Pourquoi les entreprises du Cac rachètent leurs actions

En 2007, les sociétés du Cac 40 ont racheté pour près de 19 milliards d'euros de leurs propres actions. Un chiffre en large progression par rapport à l'année précédente. Voici l'intérêt et l'impact boursier de cette pratique.

Racheter ses propres actions est une pratique qui se répand depuis une dizaine d'années parmi les gros groupes cotés. Souvent présentés en même temps que les versements de dividendes, les rachats d'actions ont des finalités pourtant bien moins évidentes.

Une fois acquises, les actions peuvent être stockées - pour être distribuées aux salariés par exemple - ou annulées. Il y a alors réduction et donc "relution" (par opposition à dilution) du capital.

Les 10 plus gros rachats d'actions du Cac 40 en 2007
Société Rachat net d'actions en millions d'euros Rachat net d'actions en pourcentage du capital
Source : lettre Vernimmen n° 63
Mittal-Arcelor 2.604 4,4 %
BNP Paribas 2.139 2,8 %
Axa 2.126 3,3 %
Sanofi-Aventis 1.787 2,0 %
Total 1.526 1,2 %
Société Générale 1.288 2,2 %
Accor 1.240 8,5 %
Suez 1.150 2,2 %
L'Oréal 1.002 1,9 %
Vinci 937 3,6 %

Pourquoi racheter ses actions ?

 L'entreprise peut tout simplement disposer de capitaux excédentaires par rapport à ses besoins en investissement. Elle souhaite alors rendre une partie de son fonds à ses actionnaires car elle anticipe qu'ils sauront les employer avec une meilleure rentabilité.

 Si l'entreprise est mature et stable, elle n'a plus besoin d'autant de capitaux propres qu'à ses débuts ou en pleine période d'expansion car ses investissements sont moins risqués. Elle peut donc décider de recourir davantage à l'endettement afin d'adapter son mode de financement  à l'évolution de son actif économique. Concrètement, elle s'endette pour réaliser son rachat d'actions puis annule ces dernières. Elle a ainsi transformé son financement par fonds propres en dette.

Outre ses deux raisons stratégiques, des explications plus accessoires peuvent justifier des rachats d'actions.

Offrir une porte de sortie à ses actionnaires, en particulier si l'action n'est pas très liquide. Cette stratégie peut d'ailleurs initier une sortie de bourse.

Renforcer le poids d'un actionnaire non-cédant.

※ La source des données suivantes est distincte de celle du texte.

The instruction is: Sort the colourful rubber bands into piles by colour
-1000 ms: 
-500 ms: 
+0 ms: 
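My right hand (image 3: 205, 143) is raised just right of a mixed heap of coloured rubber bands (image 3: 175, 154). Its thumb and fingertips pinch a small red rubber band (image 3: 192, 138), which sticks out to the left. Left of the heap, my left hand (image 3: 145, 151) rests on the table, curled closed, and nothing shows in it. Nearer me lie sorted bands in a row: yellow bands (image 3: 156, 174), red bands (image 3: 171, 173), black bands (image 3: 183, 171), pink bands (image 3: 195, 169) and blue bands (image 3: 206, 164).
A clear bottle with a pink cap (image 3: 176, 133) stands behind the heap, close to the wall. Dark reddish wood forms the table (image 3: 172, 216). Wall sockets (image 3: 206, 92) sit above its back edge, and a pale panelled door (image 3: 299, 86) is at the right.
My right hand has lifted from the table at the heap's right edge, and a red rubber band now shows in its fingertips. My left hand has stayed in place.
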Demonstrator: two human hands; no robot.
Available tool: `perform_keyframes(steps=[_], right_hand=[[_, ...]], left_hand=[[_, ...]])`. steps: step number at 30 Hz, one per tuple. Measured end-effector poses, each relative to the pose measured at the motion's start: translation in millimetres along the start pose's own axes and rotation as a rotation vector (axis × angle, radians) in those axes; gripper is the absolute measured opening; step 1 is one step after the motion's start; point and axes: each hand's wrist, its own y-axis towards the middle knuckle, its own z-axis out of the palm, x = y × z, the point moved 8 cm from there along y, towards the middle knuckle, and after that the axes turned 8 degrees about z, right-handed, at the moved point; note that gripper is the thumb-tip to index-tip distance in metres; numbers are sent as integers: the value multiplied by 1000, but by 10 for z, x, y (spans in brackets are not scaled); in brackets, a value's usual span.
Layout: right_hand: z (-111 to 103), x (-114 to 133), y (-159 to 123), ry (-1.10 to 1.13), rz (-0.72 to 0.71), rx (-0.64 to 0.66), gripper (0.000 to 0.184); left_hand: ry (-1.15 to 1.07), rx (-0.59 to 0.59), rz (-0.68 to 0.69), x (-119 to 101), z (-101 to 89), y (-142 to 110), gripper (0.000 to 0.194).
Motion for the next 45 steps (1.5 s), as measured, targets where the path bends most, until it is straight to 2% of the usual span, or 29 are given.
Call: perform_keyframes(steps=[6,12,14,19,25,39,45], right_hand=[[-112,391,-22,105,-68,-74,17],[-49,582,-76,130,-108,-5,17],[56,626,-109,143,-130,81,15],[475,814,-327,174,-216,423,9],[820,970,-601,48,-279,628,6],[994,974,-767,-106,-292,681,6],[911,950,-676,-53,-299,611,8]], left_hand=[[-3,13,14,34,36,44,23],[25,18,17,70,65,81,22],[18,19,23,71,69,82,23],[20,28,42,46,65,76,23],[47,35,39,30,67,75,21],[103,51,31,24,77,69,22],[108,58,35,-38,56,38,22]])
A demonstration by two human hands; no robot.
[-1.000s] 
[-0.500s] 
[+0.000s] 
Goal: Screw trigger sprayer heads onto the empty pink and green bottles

Une fois la réduction de capital réalisée, l'actionnaire qui n'a pas vendu ses parts se retrouve mécaniquement avec une détention du capital plus élevée qu'avant l'opération.

Conserver des actions en vue de la mise en place d'un plan d'attribution de stock-options.

Minimiser le coût fiscal pour les actionnaires en leur proposant une plus-value (imposée à 27 %) plutôt qu'un dividende (taxé dans le cadre de l'impôt sur le revenu). Ce mode de rémunération devrait cependant perdre de son intérêt puisque la Loi de finances 2008 prévoit une réforme de la fiscalité des dividendes qui permettrait aux actionnaires d'opter pour le prélèvement libératoire, taxé à 27 %.

C'est aussi un moyen de rémunérer les actionnaires (lorsque l'action est à la hausse) de façon ponctuelle sans infléchir la politique de versement des dividendes.

Quelles conséquences pour la valeur de l'entreprise ?

En modifiant la structure de l'actionnariat et le mode de financement de l'entreprise, le rachat d'actions a des effets sur la valeur de l'action. On remarque globalement que l'annonce d'un rachat d'actions suffit à faire légèrement grimper le cours de bourse. Pourquoi ? Parce que l'entreprise envoie un message positif au marché : d'une part elle estime que son action est sous-évaluée ou tout du moins qu'elle va continuer de monter dans l'avenir (elle ne va racheter des titres si elle anticipe une baisse du cours). D'autre part, ce peut être interprété comme une logique d'investissement (ou plutôt de non-investissement) responsable de la part des dirigeants qui privilégient l'intérêt de leurs actionnaires aux dépends d'investissements à faible rentabilité. Il faut cependant apporter une nuance : le rachat d'action étant généralement réalisé grâce à l'endettement, l'impact de cette modification de la structure de financement doit être prise en compte car elle augmente le risque pour l'entreprise.